__Exercise__: For this exercise, return all the data exactly as it stands.

__Data provided__:
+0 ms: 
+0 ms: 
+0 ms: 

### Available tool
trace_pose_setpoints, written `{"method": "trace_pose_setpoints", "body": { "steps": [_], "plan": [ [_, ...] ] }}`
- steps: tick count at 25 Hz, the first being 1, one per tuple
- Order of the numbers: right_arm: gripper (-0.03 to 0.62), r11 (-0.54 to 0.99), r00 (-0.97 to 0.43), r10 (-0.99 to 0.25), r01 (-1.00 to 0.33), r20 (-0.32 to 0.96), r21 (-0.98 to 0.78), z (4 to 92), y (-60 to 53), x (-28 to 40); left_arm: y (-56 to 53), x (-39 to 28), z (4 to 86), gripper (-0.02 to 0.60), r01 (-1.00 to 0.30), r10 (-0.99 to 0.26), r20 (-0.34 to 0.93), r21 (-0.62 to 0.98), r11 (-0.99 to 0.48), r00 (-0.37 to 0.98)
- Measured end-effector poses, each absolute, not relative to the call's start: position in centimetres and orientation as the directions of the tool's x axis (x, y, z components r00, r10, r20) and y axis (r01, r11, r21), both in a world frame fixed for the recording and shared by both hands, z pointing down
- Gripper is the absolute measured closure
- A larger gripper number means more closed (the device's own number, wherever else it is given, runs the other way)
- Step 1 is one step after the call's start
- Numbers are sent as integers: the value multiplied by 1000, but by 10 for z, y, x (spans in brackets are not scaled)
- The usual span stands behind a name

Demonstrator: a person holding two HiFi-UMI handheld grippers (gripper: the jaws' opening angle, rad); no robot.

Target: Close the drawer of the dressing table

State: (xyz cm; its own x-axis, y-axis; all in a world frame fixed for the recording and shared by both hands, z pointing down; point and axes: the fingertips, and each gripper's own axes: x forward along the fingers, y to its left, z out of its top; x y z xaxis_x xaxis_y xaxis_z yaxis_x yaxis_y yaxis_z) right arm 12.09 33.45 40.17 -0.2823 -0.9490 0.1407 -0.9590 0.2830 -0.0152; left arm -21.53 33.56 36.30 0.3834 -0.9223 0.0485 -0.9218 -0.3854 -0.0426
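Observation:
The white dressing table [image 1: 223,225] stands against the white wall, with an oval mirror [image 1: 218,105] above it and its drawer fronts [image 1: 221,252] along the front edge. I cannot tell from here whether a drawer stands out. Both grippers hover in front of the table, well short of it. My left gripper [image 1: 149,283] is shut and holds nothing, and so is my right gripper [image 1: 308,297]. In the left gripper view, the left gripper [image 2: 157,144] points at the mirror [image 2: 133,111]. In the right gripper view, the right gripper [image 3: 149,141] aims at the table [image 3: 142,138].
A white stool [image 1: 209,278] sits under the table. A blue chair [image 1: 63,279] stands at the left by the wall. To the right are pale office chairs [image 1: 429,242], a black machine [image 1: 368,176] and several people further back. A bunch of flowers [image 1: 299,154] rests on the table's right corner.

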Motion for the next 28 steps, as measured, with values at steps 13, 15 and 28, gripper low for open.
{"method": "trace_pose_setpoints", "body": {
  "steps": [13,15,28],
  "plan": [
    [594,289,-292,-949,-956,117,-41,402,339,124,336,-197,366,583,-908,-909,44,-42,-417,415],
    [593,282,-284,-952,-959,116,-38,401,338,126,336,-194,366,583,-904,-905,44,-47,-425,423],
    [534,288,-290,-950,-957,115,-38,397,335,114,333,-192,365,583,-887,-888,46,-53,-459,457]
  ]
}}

__Answer__:
+0 ms: 
+0 ms: 
+0 ms: 

### Available tool
trace_pose_setpoints, written `{"method": "trace_pose_setpoints", "body": { "steps": [_], "plan": [ [_, ...] ] }}`
- steps: tick count at 25 Hz, the first being 1, one per tuple
- Order of the numbers: right_arm: gripper (-0.03 to 0.62), r11 (-0.54 to 0.99), r00 (-0.97 to 0.43), r10 (-0.99 to 0.25), r01 (-1.00 to 0.33), r20 (-0.32 to 0.96), r21 (-0.98 to 0.78), z (4 to 92), y (-60 to 53), x (-28 to 40); left_arm: y (-56 to 53), x (-39 to 28), z (4 to 86), gripper (-0.02 to 0.60), r01 (-1.00 to 0.30), r10 (-0.99 to 0.26), r20 (-0.34 to 0.93), r21 (-0.62 to 0.98), r11 (-0.99 to 0.48), r00 (-0.37 to 0.98)
- Measured end-effector poses, each absolute, not relative to the call's start: position in centimetres and orientation as the directions of the tool's x axis (x, y, z components r00, r10, r20) and y axis (r01, r11, r21), both in a world frame fixed for the recording and shared by both hands, z pointing down
- Gripper is the absolute measured closure
- A larger gripper number means more closed (the device's own number, wherever else it is given, runs the other way)
- Step 1 is one step after the call's start
- Numbers are sent as integers: the value multiplied by 1000, but by 10 for z, y, x (spans in brackets are not scaled)
- The usual span stands behind a name

Demonstrator: a person holding two HiFi-UMI handheld grippers (gripper: the jaws' opening angle, rad); no robot.

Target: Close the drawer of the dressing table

State: (xyz cm; its own x-axis, y-axis; all in a world frame fixed for the recording and shared by both hands, z pointing down; point and axes: the fingertips, and each gripper's own axes: x forward along the fingers, y to its left, z out of its top; x y z xaxis_x xaxis_y xaxis_z yaxis_x yaxis_y yaxis_z) right arm 12.09 33.45 40.17 -0.2823 -0.9490 0.1407 -0.9590 0.2830 -0.0152; left arm -21.53 33.56 36.30 0.3834 -0.9223 0.0485 -0.9218 -0.3854 -0.0426
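Observation:
The white dressing table [image 1: 223,225] stands against the white wall, with an oval mirror [image 1: 218,105] above it and its drawer fronts [image 1: 221,252] along the front edge. I cannot tell from here whether a drawer stands out. Both grippers hover in front of the table, well short of it. My left gripper [image 1: 149,283] is shut and holds nothing, and so is my right gripper [image 1: 308,297]. In the left gripper view, the left gripper [image 2: 157,144] points at the mirror [image 2: 133,111]. In the right gripper view, the right gripper [image 3: 149,141] aims at the table [image 3: 142,138].
A white stool [image 1: 209,278] sits under the table. A blue chair [image 1: 63,279] stands at the left by the wall. To the right are pale office chairs [image 1: 429,242], a black machine [image 1: 368,176] and several people further back. A bunch of flowers [image 1: 299,154] rests on the table's right corner.
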
Motion for the next 28 steps, as measured, with values at steps 13, 15 and 28, gripper low for open.
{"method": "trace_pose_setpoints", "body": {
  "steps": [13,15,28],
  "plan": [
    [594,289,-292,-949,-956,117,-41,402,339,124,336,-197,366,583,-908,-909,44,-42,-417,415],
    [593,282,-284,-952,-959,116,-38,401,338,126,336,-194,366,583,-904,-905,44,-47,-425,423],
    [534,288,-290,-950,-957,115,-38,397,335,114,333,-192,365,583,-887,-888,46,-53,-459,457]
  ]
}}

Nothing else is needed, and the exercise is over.